Another problem: Many of the countries emitting high levels of greenhouse gas are themselves poor. Although the United States is currently the second-worst yearly emitter, others at the top include China, Indonesia, Brazil, India, and Iran. If culpability rests on per capita rather than absolute emissions, then the worst countries include Montenegro, Equatorial Guinea, and Belize. Or if culpability is calculated in terms of emissions relative to the size of the economy, then the worst countries include the Central African Republic, Burundi, and Zambia. (My source is the World Resources Institute’s Climate Data Explorer.) A climate treaty that aims for corrective justice would thus burden a lot of poor countries.

And even if you move past all those objections, you still need to establish that the rich countries acted culpably by emitting greenhouse gases. The issue here is that most emissions in the United States took place before the 1990s, when few Americans knew about, or understood, the dangers of climate change. Even since then, it is difficult to argue that Americans act in a blameworthy fashion by heating their homes and firing up their laptops, which is what everyone does albeit usually to lesser (as well as varying) degrees. We might blame ourselves for failing to elect governments that unilaterally cut emissions, but our governments have justifiably held out for other countries like China to agree to do their share. After all, unilateral emission cuts will do little to solve the problem.

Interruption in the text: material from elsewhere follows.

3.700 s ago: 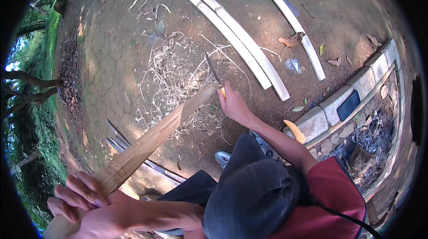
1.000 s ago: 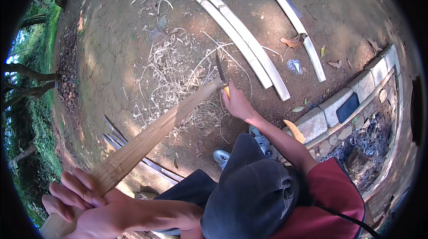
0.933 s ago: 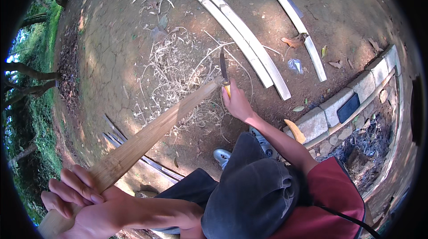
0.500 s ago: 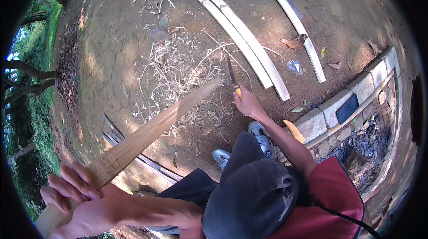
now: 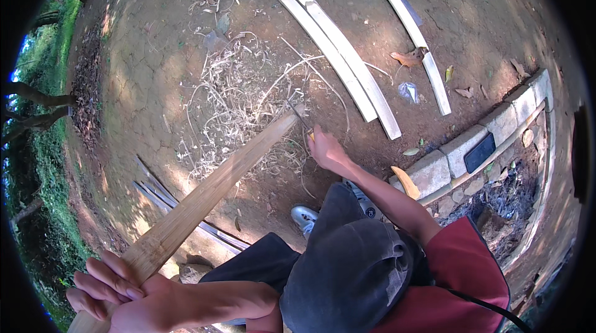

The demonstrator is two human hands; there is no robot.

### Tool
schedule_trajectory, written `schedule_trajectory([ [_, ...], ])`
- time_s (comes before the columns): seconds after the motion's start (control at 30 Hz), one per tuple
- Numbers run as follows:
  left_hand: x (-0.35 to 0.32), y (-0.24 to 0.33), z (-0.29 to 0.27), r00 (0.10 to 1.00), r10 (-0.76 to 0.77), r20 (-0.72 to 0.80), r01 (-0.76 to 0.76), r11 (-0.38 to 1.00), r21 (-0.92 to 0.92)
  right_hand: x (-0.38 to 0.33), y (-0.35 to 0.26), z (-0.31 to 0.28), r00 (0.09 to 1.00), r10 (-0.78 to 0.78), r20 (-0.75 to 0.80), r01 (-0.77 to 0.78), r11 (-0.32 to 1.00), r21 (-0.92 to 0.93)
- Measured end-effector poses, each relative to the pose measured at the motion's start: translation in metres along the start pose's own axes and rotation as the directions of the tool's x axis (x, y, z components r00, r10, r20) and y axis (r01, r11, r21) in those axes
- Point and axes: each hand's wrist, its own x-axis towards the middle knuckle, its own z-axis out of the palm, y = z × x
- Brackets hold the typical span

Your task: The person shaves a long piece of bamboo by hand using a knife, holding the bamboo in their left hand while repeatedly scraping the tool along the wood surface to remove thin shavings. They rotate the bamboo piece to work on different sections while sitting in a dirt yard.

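My left hand is closed around the near end of a long, flat bamboo slat. The slat slants away up and to the right, over a heap of pale curled shavings on the ground. In my right hand is a knife with a yellowish handle, mostly covered by the fingers. Its narrow blade points up and left, close to the far end of the slat; whether it touches the wood I cannot tell.
Long pale bamboo strips lie beyond the shavings. Dark thin strips lie left of my knees. At right, a stone border carries a dark phone and a curved yellow-brown piece, beside ash.
The knife has swung left and down, its blade now by the slat's far end instead of standing upright to its right. My left hand and the slat shifted slightly.
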Motion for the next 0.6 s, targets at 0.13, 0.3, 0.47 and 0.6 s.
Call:
schedule_trajectory([
  [0.13,-0.002,-0.002,0.001,1.000,0.000,-0.026,0.000,1.000,-0.009,0.012,0.015,0.018,0.999,0.029,-0.046,-0.030,0.999,-0.026],
  [0.3,-0.005,-0.004,0.013,0.989,0.038,-0.143,-0.029,0.998,0.062,0.007,0.011,0.008,1.000,-0.006,-0.024,0.006,1.000,0.001],
  [0.47,0.001,-0.025,0.064,0.778,0.374,-0.505,0.124,0.696,0.707,0.009,0.021,0.016,1.000,0.001,-0.012,0.000,1.000,0.021],
  [0.6,0.004,-0.026,0.072,0.778,0.366,-0.510,0.121,0.710,0.694,0.012,0.021,0.015,0.999,0.042,-0.026,-0.042,0.999,0.000],
])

One of the most challenging features of the climate change problem is the time lag between emission and harm. It was our ancestors who emitted much of the stock of greenhouse gases, and most of the harm they caused will not take place until additional decades have passed. If a climate treaty compelled monetary transfers from historic wrongdoers to victim countries today, these transfers would be to people who have not been harmed from people who have not harmed them.

Yet the people who will live in the Philippines, India, and Kenya decades from now will be much richer than the people who live in those countries today. Why should a climate treaty compensate wealthy people in the future who will be somewhat less wealthy than they would have been if greenhouse gas emissions had taken place at lower levels?

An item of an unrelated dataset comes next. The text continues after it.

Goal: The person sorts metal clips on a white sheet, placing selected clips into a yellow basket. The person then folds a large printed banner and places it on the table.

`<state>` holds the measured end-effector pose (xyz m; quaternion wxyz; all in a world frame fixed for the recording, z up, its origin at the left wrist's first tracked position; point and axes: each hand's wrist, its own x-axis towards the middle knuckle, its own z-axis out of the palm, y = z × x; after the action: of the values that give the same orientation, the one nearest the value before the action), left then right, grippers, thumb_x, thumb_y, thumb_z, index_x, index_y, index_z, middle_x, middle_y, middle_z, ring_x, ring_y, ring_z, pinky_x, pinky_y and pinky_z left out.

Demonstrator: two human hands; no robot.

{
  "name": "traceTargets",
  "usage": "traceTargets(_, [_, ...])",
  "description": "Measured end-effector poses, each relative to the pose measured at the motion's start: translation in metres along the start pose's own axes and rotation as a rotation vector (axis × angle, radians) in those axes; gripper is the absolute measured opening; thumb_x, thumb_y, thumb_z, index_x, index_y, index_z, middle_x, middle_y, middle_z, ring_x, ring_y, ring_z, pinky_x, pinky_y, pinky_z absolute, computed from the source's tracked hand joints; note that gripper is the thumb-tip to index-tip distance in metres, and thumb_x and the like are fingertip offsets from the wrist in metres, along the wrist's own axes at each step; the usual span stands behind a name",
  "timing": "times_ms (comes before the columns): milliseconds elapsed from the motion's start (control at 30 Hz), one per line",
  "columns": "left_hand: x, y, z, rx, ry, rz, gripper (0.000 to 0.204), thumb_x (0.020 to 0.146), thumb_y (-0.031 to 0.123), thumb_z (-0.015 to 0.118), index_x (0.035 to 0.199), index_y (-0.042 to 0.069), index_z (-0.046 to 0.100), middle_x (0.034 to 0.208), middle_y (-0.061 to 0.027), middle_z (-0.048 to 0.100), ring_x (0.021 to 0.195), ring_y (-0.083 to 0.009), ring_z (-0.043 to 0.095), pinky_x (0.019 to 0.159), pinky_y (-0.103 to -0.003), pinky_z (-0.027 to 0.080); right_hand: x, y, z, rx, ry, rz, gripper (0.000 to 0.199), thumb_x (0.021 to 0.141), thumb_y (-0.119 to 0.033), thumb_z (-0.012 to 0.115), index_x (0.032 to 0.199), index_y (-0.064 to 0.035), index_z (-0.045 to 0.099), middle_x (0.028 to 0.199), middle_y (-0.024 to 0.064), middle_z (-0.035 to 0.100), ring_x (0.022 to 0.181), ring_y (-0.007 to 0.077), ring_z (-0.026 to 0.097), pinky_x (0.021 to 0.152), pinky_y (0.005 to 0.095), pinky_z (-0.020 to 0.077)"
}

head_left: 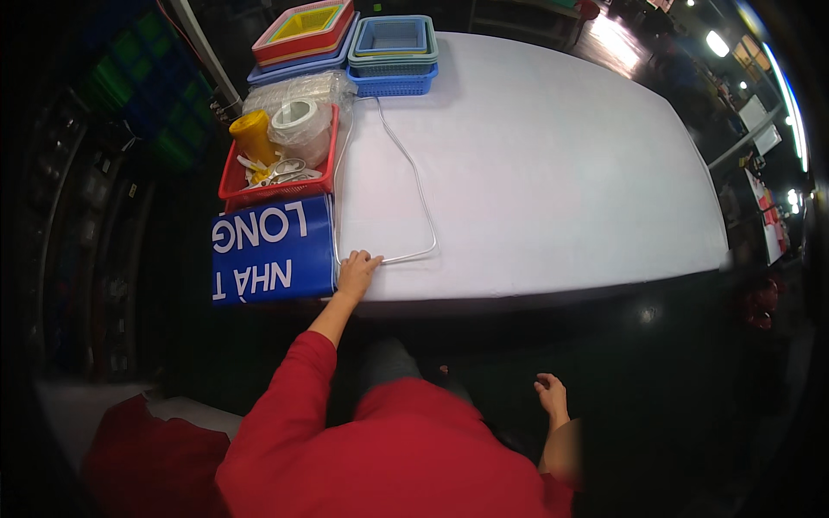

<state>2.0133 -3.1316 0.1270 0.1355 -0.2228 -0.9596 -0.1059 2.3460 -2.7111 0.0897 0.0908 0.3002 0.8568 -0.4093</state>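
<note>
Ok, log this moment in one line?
left hand: on bent wire frame at table edge | right hand: empty, below table | blue sheet beside

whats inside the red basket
The red basket holds a yellow roll, a clear tape roll, and scissors. Anything under them is hidden.

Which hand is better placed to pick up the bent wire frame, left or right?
Left. The left hand already rests on the near corner of the wire frame at the table edge. The right hand hangs below the table, off the surface and well away from the wire.
</note>
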Motion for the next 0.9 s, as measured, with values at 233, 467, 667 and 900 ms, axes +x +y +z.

In the end, the likely result of pushing for climate justice will be no climate treaty at all. As Todd D. Stern, the State Department’s envoy on climate issues, said last month: “Lectures about compensation, reparations and the like will produce nothing but antipathy among developed country policy makers and their publics.”  

Treaties are deals that countries enter into in order to advance their interests. A climate treaty is possible only if it makes all countries better off than the status quo. China must believe that it loses more from future climate damage than it loses from the increase in the price of energy that would result from greenhouse gas emission limits. So must the United States, Russia, Bangladesh, and Kenya. Because all countries weigh the benefits and costs differently, they all support different emission limits. A feasible treaty must walk an extraordinarily fine line, leaving no room for righting the wrongs of history.

This is not to say that the rich countries should ignore the moral claims of poor countries. But these claims should be based on their poverty, not on a historical accounting of the costs and benefits of the Industrial Revolution, colonialism, and the Crusades. Aid and other forms of assistance—like U.S. aid to the victims of Typhoon Haiyan, based on humanitarian considerations rather than corrective justice—already take place outside any climate treaty.

And that is where they should stay. A feasible treaty is not the same as a treaty based on reparations or redistribution. You can have justice or you can have a climate treaty. Not both.